= Escuela Nacional de Bellas Artes (Nicaragua) =

Escuela Nacional de Bellas Artes (ENBA, or National School of Fine Arts) is a national fine arts institution located in Managua, Nicaragua. It was founded in 1938 as an apprentice-base learning workshop. Curricula established to meet educational standards set by the government were implemented in 1979. In 1997, the legislature created the Pablo Antonio Cuadra Nicaraguan Center for Artistic Education (Centro Nicaragüense de Enseñanza Artística "Pablo Antonio Cuadra", (CENEAPAC)) to direct artistic education and development of Nicaraguan arts and established separate national schools for circus arts, dance, music, theater and visual arts.

==History==
Escuela Nacional de Bellas Artes was founded in 1938, in Managua, Nicaragua by the sculptor Genaro Amador Lira.
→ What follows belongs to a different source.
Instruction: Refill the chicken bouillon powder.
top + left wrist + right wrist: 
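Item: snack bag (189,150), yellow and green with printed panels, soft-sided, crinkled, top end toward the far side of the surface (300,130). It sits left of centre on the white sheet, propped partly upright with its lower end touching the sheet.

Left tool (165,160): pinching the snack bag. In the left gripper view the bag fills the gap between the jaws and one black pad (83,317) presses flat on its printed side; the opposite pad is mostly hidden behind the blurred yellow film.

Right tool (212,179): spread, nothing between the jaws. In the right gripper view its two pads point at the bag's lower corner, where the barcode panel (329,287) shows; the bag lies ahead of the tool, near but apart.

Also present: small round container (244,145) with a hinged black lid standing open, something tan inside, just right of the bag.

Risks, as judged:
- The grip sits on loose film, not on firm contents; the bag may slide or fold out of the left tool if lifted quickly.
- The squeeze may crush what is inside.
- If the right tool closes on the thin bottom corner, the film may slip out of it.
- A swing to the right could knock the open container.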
It operated as a workshop, where students collaborated as apprentices on commissions Amador secured to finance the school and sporadically held art history lectures. It was located on the west side of the Central Park in a home that formerly belonged to President Carlos José Solórzano. The house was a large two-story building surrounding a central courtyard and also served as the home of the School of Dance, Theater and Visual Arts (Escuela de Danza, Teatro y Artes Plásticas). Lira drew from European influences, teaching students classical, mannerist and modernist sculptural styles, based on the works of Constantin Brâncuși. Many of his works were human figures of monumental size dedicated to glorifying the national and religious iconography of the country. Edith Grøn was a student of Lira who studied sculpture at the school and during her tenure, Roberto de la Selva and Fernando Saravia were fellow students.
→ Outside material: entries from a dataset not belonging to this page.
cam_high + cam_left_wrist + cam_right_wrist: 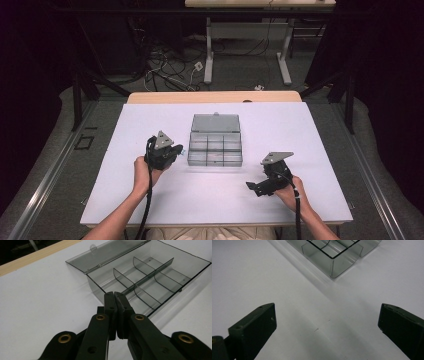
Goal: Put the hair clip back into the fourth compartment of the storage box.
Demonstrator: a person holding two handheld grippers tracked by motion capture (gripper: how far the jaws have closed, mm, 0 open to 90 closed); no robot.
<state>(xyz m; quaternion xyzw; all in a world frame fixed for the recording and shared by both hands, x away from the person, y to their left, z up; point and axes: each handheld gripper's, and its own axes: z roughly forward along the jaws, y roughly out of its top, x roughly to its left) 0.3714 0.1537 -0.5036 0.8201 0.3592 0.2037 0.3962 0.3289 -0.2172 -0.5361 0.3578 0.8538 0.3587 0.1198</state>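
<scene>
Meanwhile, a clear compartment box (215,147) sits lid-open mid-table on the white board (130,200). Clenched with nothing between its jaws, the left gripper (179,150) noses up to the box's left edge; the right gripper (255,188) rests well apart, jaws spread wide.

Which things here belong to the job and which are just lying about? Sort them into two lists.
Job:
- box, clear, lid open
- left gripper, shut beside the box
- right gripper, open

Lying about:
- cables on the floor
- far table beyond the white table
</scene>
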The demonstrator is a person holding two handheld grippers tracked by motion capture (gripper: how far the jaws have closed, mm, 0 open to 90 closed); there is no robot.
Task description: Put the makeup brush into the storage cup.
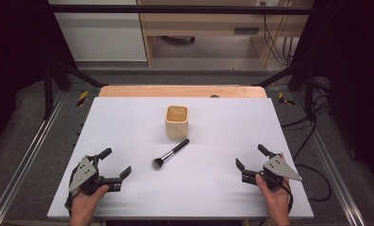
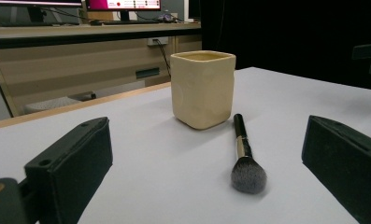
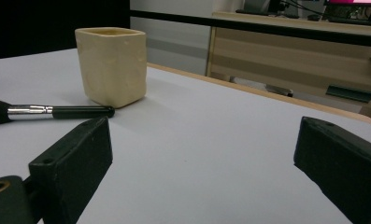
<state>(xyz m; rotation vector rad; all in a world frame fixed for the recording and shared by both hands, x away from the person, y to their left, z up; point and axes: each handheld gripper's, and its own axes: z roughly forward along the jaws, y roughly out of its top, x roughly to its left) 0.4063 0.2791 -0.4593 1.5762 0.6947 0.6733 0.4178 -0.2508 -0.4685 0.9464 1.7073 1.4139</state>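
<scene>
1. Makeup brush [image 1: 170,154]: one, lying flat on the white table [image 1: 213,188], its handle tip just beside the single cream cup [image 1: 177,122]; no legible writing.
2. Left gripper [image 1: 115,163] and right gripper [image 1: 252,157]: jaws spread, empty, well apart from the brush.
3. Left gripper view adds monitors [image 2: 122,4] on a desk behind; their text is unreadable.

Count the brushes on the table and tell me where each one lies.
1. The makeup brush lies flat on the white table, just in front of the cream cup, bristles toward the person.
</scene>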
In 1948 Rodrigo Peñalba was appointed director of the school. He had a background in painting and had studied abroad in Madrid, Mexico City, New York City and Rome. Students who graduated during Peñalba's leadership included Alejandro Aróstegui, Alejandro Canales, César Caracas, Pérez Carrillo, Noel Flores Castro, Arnoldo Guillén, Genaro Lugo, Silvio Miranda, Carlos Montenegro, Leoncio Saénz, Fernando Saravia, Luis Urbina, Julio Vallejos Ugarte, Leonel Vanegas and Pedro Vargas.
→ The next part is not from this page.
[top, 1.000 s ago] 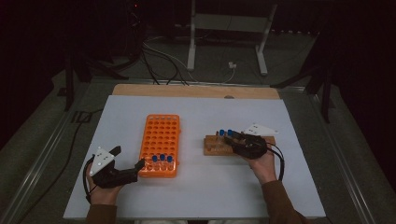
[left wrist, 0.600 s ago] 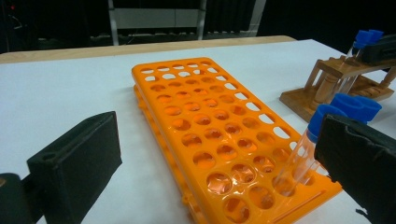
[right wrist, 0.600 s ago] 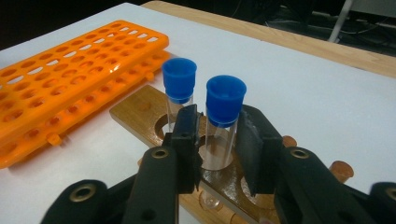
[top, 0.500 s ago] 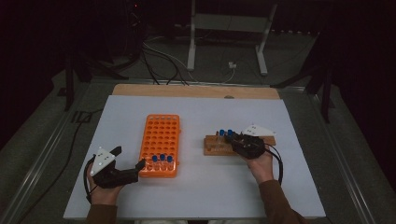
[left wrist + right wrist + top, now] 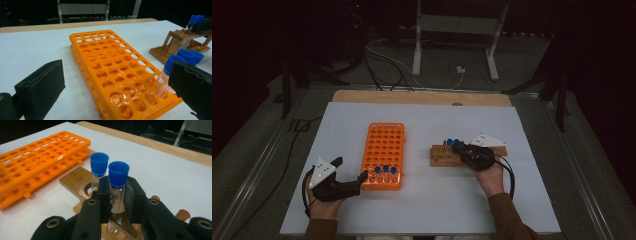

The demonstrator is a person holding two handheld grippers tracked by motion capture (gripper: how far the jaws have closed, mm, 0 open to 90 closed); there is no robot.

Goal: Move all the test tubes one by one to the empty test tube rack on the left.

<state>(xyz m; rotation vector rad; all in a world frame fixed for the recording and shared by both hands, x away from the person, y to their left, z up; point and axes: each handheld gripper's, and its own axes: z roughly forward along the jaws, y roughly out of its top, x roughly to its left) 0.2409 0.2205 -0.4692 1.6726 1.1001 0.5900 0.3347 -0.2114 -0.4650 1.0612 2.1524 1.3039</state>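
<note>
An orange tube rack (image 5: 383,155) lies left of centre, with three blue-capped tubes (image 5: 385,170) in its near row. My left gripper (image 5: 350,168) rests open at the rack's near left corner, and its jaws (image 5: 116,87) stand wide apart with nothing gripped. To the right is a wooden rack (image 5: 442,156) holding two blue-capped tubes. My right gripper (image 5: 460,149) has just been closing its jaws, and they are now shut on the nearer tube (image 5: 118,173), which stands upright in its hole. The second tube (image 5: 99,163) stands just behind it.
A wooden strip (image 5: 422,97) borders the far edge of the white table sheet (image 5: 452,200). Cables and a metal stand's feet (image 5: 454,65) lie on the floor behind. Most holes of the orange rack (image 5: 37,160) hold no tube.
The right gripper's jaws look slightly narrower around the tube. Both hands are where they were.
</note>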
In 1972, the property was destroyed in the earthquake and in 1973, Peñalba left. The painter, Sergio Dávila took over the direction of the school in 1974. Without a permanent home, the school moved often until 1975, when Dávila secured a donated property in the Dambach Neighborhood of Managua from owners who had emigrated from the country. The location was shared with the National Museum of Cultural Heritage and offered only courses in visual arts and music. In 1979, Dávila was replaced when a new policy on culture was instituted by the government. For the first time, the state established material and courses for teaching visual arts and hired Cuban professors to formalize a program to teach ceramics, engraving, painting and sculpture. A workshop on murals developed in 1983. They established an autonomous facility in the Ministry of Culture, but in 1988, it closed and students rejoined the National School of Fine Arts.

In 1984, Alejandro Aróstegui founded the David Alfaro Siqueiros National School of Public-Monumental Art (Escuela Nacional de Arte Público-Monumental "David Alfaro Siqueiros"), to address the fact that most of the public artworks in the country were being created using acrylic paints, a media which is impermanent in the tropical climate. The idea behind the school was to create public art, integrating architecture, crafts, painting and sculptural techniques for urban spaces. By merging the concepts of the Italian Renaissance schools, the German Bauhaus approach to design, and the Mexican Siqueiros Experimental Workshops, the school was operated with funds provided by the Italian Ministry of Foreign Affairs. When the funding ceased in 1987, the school was only able to survive for one or two more years, officially closing in 1989.

In 1997, the legislature created the Pablo Antonio Cuadra Nicaraguan Center for Artistic Education (Centro Nicaragüense de Enseñanza Artística "Pablo Antonio Cuadra", (CENEAPAC)) as an institution to direct artistic education and development of Nicaraguan art. The center coordinates curricula for the Luís Abraham Delgadillo National School of Music (Escuela Nacional de música "Luís Abraham Delgadillo"); the Rodrigo Peñalba National School of Visual Arts (Escuela Nacional de Artes Plásticas "Rodrigo Peñalba"); the Adan Castillo National Dance School (Escuela Nacional de Danza "Adan Castillo"); the Pilar Aguirre National Theater School (Escuela Nacional de Teatro "Pilar Aguirre"); and the National School of Circus Arts (Escuela Nacional de Circo).